Tuesday, July 06, 2010

The Transformation of SLAC

The NY Times takes a closer look at the transformation of SLAC from a preeminent particle physics facility into a light source facility.

Four decades ago, the laboratory was arguably the preeminent particle physics laboratory in the world. In a straight tube two miles long, SLAC’s linear accelerator sped electrons to near the speed of light and slammed them together, generating insights into the smallest bits of matter.

In 1974, particles created at the accelerator confirmed the existence of the charm quark, an achievement that earned the team’s leader, Burton Richter, a Nobel Prize in Physics two years later. (Dr. Richter shared the honor with Samuel Ting of Brookhaven National Laboratory, which independently discovered the charm-containing particles at the same time.)

But higher energy accelerators were built elsewhere, and particle physics preeminence passed on, first to the Fermi National Accelerator Laboratory outside Chicago and now to CERN in Switzerland.
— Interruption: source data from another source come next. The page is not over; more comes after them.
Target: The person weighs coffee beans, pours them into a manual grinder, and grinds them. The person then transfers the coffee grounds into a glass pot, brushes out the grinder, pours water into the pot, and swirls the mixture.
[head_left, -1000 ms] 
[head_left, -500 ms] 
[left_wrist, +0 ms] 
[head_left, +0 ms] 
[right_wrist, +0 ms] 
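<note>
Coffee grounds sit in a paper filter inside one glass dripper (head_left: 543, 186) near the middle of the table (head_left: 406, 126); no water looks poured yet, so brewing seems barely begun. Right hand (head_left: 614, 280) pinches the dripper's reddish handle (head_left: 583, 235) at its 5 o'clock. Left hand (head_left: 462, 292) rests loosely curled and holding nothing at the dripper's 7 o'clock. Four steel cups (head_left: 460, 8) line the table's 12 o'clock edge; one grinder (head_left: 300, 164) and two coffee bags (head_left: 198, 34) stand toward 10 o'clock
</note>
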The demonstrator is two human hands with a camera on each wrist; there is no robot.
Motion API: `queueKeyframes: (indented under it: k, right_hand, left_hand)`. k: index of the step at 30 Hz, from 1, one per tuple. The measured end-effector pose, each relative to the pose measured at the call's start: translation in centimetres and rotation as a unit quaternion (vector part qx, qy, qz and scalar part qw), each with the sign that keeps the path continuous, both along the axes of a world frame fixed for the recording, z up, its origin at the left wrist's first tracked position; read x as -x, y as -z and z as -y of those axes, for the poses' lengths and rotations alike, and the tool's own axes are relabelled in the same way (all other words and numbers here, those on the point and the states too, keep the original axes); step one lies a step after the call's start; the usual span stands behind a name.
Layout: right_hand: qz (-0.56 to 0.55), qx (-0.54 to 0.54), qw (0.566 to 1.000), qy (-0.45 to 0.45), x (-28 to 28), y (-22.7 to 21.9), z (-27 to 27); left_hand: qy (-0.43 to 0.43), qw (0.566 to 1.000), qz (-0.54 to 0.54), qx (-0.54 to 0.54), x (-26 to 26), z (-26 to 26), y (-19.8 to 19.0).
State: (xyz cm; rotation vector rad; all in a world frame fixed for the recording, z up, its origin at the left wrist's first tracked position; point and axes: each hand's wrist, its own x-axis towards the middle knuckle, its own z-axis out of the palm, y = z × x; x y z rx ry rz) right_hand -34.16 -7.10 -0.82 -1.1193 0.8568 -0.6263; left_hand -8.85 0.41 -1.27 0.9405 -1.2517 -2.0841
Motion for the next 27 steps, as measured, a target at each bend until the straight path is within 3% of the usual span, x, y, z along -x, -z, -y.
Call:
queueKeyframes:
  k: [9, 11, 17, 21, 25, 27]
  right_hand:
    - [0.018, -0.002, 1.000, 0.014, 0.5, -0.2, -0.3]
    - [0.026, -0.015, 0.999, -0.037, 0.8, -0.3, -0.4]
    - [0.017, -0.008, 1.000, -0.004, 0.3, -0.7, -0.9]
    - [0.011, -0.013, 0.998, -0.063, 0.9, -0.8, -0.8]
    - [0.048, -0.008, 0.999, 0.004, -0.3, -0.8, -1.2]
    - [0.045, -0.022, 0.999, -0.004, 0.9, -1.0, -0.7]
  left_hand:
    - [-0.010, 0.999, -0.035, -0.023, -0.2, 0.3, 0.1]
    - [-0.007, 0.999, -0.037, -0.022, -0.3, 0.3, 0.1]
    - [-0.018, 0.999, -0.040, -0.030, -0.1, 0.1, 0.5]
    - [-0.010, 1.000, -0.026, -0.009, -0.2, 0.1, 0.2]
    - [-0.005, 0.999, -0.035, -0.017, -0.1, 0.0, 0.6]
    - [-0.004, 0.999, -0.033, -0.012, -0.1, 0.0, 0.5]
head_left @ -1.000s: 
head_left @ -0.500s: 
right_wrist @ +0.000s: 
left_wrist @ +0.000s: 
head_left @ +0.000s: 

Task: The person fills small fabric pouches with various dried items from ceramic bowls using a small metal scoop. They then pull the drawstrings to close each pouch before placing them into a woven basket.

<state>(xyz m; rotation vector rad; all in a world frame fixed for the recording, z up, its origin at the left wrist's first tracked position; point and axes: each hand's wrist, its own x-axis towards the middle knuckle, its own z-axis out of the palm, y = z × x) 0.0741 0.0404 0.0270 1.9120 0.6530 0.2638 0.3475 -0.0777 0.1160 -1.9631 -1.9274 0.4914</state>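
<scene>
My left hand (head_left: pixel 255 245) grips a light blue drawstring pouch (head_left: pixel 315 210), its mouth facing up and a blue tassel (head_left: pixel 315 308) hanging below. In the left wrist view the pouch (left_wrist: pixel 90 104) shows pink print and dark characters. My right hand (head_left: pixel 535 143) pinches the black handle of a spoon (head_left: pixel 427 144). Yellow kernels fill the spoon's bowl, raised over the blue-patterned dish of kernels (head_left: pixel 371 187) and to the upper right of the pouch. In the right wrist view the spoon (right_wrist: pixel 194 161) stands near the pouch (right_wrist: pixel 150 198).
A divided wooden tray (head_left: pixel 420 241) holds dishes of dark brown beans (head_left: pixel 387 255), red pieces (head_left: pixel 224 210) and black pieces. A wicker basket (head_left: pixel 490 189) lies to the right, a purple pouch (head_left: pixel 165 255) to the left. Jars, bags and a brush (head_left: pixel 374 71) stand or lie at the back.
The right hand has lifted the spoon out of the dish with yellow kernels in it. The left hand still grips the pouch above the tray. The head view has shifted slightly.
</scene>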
“We still are very strong in particle physics,” said Persis S. Drell, SLAC’s director, “but not like we were. We aren’t the center of the universe any more.”
.
.
.
The linear accelerator — the same one that discovered the charm quarks, now more than 40 years old — still accelerates electrons, but now as part of the X-ray laser. Instead of the electrons being directed onto a collision course at near-light speeds, they slalom through sinuous magnetic fields. As the electrons wiggle, they emit X-rays, and with precise wiggling, the X-rays coalesce into a laser beam.


It certainly is a drastic makeover of a very prestigious laboratory. The same type of fate, although not as drastic, may be faced by Fermilab with the Tevatron scheduled to reach its end in a year or two. While Project X may allow it to continue almost the way it is, the lab is also slowly transforming itself more into a neutrino source and research facility, which might be a brilliant move. With the ILC undergoing a slow death and almost on its last breath, the future of high energy physics experiment in the US faces a very uncertain future.

Zz.

2 comments:

rob said...

Not to sure what you mean by "With the LHC undergoing a slow death and almost on its last breath".

Can you elaborate?

ZapperZ said...

Sorry, that was a typo. I meant

"... With the ILC undergoing a slow death..."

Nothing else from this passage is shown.